In the argument to join, filter out when dic[k] is None. And if the join results in an empty string (because all the values are None), convert that to None in the final result.
keys = set().union(*list_of_dicts)
keys.remove('Id')
print(keys)
k_value = list_of_dicts[0]['Id']
d_dict = {k: (" ".join(str(dic[k]) for dic in list_of_dicts if k in dic and dic[k] is not None) or None) for k in keys}
d_dict['Id'] = k_value
print(d_dict)
DEMO
As you parse your list of dictionaries, you can store the intermediate results in defaultdict objects to hold a list of the string values. Once all the dictionaries have been parsed, you can then join together the strings.
from collections import defaultdict
dd_body = defaultdict(list)
dd_comments = defaultdict(list)
dd_titles = defaultdict(list)
for row in list_of_dicts:
dd_body[row['Id']].append(row['Body'])
dd_comments[row['Id']].append(row['Comments'])
dd_titles[row['Id']].append(row['Title'] or '') # Effectively removes `None`.
result = []
for id_ in dd_body: # All three dictionaries have the same keys.
body = ' '.join(dd_body[id_]).strip()
comments = ' '.join(dd_comments[id_]).strip()
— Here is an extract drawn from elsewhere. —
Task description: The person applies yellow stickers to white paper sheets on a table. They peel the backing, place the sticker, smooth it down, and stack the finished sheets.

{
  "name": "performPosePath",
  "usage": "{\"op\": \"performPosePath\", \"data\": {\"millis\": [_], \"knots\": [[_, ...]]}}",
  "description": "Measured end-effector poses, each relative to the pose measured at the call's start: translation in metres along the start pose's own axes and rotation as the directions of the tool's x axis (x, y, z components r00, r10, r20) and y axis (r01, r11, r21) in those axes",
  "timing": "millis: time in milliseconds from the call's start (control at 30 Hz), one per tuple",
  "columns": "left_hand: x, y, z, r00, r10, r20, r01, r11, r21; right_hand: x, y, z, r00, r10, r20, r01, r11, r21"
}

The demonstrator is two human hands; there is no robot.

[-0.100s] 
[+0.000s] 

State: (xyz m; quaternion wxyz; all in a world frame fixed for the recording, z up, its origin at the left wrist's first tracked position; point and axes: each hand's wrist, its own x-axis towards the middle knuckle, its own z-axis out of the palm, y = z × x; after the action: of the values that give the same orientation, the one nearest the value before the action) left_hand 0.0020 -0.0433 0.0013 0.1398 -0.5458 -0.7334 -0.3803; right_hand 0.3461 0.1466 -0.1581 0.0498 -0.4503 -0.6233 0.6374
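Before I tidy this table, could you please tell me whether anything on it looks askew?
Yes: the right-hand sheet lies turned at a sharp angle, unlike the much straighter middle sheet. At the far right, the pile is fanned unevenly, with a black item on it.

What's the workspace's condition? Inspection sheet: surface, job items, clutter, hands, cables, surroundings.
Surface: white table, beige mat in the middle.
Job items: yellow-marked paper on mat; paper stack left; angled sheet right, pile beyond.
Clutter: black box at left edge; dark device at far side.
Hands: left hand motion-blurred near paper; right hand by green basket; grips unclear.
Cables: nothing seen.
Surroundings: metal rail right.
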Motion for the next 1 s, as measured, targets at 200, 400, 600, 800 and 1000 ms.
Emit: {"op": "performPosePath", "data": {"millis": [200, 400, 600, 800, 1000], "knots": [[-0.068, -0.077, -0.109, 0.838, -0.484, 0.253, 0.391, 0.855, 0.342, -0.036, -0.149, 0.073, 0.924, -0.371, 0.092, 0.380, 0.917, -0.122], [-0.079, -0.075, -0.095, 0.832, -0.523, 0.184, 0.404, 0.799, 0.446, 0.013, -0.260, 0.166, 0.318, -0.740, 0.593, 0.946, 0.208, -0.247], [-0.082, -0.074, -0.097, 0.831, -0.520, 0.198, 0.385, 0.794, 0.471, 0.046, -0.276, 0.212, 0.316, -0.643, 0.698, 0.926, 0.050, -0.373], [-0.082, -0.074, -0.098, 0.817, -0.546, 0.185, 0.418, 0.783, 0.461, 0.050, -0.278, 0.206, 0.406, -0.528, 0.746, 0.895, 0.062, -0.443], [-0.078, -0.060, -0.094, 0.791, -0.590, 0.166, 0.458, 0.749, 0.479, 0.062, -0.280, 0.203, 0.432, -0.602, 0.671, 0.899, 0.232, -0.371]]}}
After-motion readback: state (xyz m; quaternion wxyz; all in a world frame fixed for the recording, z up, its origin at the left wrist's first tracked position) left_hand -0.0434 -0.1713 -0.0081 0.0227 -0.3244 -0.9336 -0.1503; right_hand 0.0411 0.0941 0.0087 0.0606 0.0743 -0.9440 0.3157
titles = ' '.join(dd_titles[id_]).strip() or None
result.append({'Id': id_, 'Body': body, 'Title': titles, 'Comments': comments})
>>> result
[{'Id': 4726,
'Body': 'Hello from John Hello from Mary Hello from Dylan',
'Title': None,
'Comments': 'Dallas. Austin Boston'}]
Less Pythonic then other answers but I like to think that it is easy to understand.
body, title, comments = "", "", ""
list_of_dicts=[
{'Id': 4726, 'Body': 'Hello from John', 'Title': None, 'Comments': 'Dallas. '},
{'Id': 4726, 'Body': 'Hello from Mary', 'Title': None, 'Comments': "Austin"},
{'Id': 4726, 'Body': 'Hello from Dylan', 'Title': None, 'Comments': "Boston"},
]
id = list_of_dicts[0]['Id']
for dict in list_of_dicts:
if dict['Body'] is not None:
body=body + dict['Body']
if dict['Title'] is not None:
title=title + dict['Title']
if dict ['Comments'] is not None:
comments=comments + dict['Comments']
if title == "":
title = None
if body == "":
body = None
if comments == "":
comments = None
record = {'Id': id, 'Body': body, 'Title': title, 'Comments': comments}
If only Title field has a option of being None then it can be shortened by removing the checks on the other fields.
body, title, comments = "", "", ""
list_of_dicts=[
{'Id': 4726, 'Body': 'Hello from John', 'Title': None, 'Comments': 'Dallas. '},
{'Id': 4726, 'Body': 'Hello from Mary', 'Title': None, 'Comments': "Austin"},
{'Id': 4726, 'Body': 'Hello from Dylan', 'Title': None, 'Comments': "Boston"}]
id = list_of_dicts[0]['Id']
for dict in list_of_dicts:
body=body + dict['Body']
comments=comments + dict['Comments']
if dict['Title'] is not None:
title=title + dict['Title']
if title == "":
title = None
record = {'Id': id, 'Body': body, 'Title': title, 'Comments': comments}
For this type of data manipulations pandas is your friend.
import pandas as pd
# Your list of dictionaries.
list_of_dicts = [
{'Id': 4726, 'Body': 'Hello from John', 'Title': None, 'Comments': 'Dallas. '},
{'Id': 4726, 'Body': 'Hello from Mary', 'Title': None, 'Comments': "Austin"},
{'Id': 4726, 'Body': 'Hello from Dylan', 'Title': None, 'Comments': "Boston"},
]
# Can be read into a pandas dataframe
df = pd.DataFrame(list_of_dicts)
# Do a database style groupby() and apply the function that you want to each group
group_transformed_df = df.groupby('Id').agg(lambda x: ' '.join(x)).reset_index() # I do reset_index to get a normal DataFrame back.
# DataFrame() -> dict
output_dict = group_transformed_df.to_dict('records')
There are many types of dicts you can get from a DataFrame. You want the records option.